Диалог...
Рецензент. Шестая глава в первом издании оказалась самой краткой не по вашей вине.
Автор. Недосказанность (самоцензура) или цензорская купюра способны значительно исказить суть повествования.
Не сомневаюсь, что искренне написанные мемуары какого-нибудь главлитчика литературно-публицистического профиля читались бы сегодня интереснее многих романов о сталинизме.
Я никогда не забуду первые впечатления от самой любимой мной книги — «Мастер и Маргарита» М. Булгакова. Чтение этого произведения в толстом московском журнале, где оно было впервые напечатано в середине 60-х годов, меня не воодушевило. Года два спустя мне попался в одном из наших библиотечных спецхранов эмигрантский сборник с тем же произведением М. Булгакова — купюры, сделанные цензором в упомянутом советском литературном журнале, были выделены в западном сборнике особым шрифтом.
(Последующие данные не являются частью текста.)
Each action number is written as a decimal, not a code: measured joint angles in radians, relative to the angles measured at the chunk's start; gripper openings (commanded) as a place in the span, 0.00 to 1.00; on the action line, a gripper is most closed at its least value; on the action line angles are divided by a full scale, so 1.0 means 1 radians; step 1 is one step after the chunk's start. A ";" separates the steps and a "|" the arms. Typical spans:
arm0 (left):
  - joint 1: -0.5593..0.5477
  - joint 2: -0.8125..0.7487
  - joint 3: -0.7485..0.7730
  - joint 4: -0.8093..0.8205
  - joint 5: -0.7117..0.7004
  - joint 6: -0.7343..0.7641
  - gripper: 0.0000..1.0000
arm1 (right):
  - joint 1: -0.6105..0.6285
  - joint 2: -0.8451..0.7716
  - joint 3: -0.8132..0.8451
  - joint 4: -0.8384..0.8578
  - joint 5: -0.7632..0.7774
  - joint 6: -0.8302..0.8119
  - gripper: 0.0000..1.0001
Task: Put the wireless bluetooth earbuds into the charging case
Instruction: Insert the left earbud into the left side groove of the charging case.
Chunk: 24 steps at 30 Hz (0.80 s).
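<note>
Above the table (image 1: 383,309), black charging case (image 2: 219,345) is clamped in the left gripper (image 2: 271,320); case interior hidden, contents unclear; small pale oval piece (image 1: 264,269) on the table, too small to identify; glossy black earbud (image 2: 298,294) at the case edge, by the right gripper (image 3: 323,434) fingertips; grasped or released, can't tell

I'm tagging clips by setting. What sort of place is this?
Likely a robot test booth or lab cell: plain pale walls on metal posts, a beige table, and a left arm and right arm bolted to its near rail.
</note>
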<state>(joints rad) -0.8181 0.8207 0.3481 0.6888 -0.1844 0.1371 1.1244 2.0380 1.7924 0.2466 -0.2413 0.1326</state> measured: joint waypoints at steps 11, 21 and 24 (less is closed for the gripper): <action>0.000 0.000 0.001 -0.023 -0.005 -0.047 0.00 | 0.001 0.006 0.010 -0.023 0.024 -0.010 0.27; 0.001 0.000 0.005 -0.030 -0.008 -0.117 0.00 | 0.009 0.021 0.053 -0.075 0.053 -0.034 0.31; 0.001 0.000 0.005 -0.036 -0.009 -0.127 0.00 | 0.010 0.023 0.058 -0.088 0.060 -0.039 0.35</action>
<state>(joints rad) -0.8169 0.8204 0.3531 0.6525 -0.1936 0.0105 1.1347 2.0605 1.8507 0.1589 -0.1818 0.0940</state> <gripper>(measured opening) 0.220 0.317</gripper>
Крамолы в этих малюсеньких немногочисленных отрывках не было никакой, но именно их присутствие создавало законченную ясную картину бессмертного произведения великого русского писателя.
В борьбе с цензурой советская литература освоила в совершенстве даже эзоповский язык, чего мы, представители общественных наук, сделать не могли, да и не собирались, потому и потерпели сокрушительное и позорное фиаско с нашей политологией и историей, политэкономией и юриспруденцией, этикой-эстетикой и прочей философией.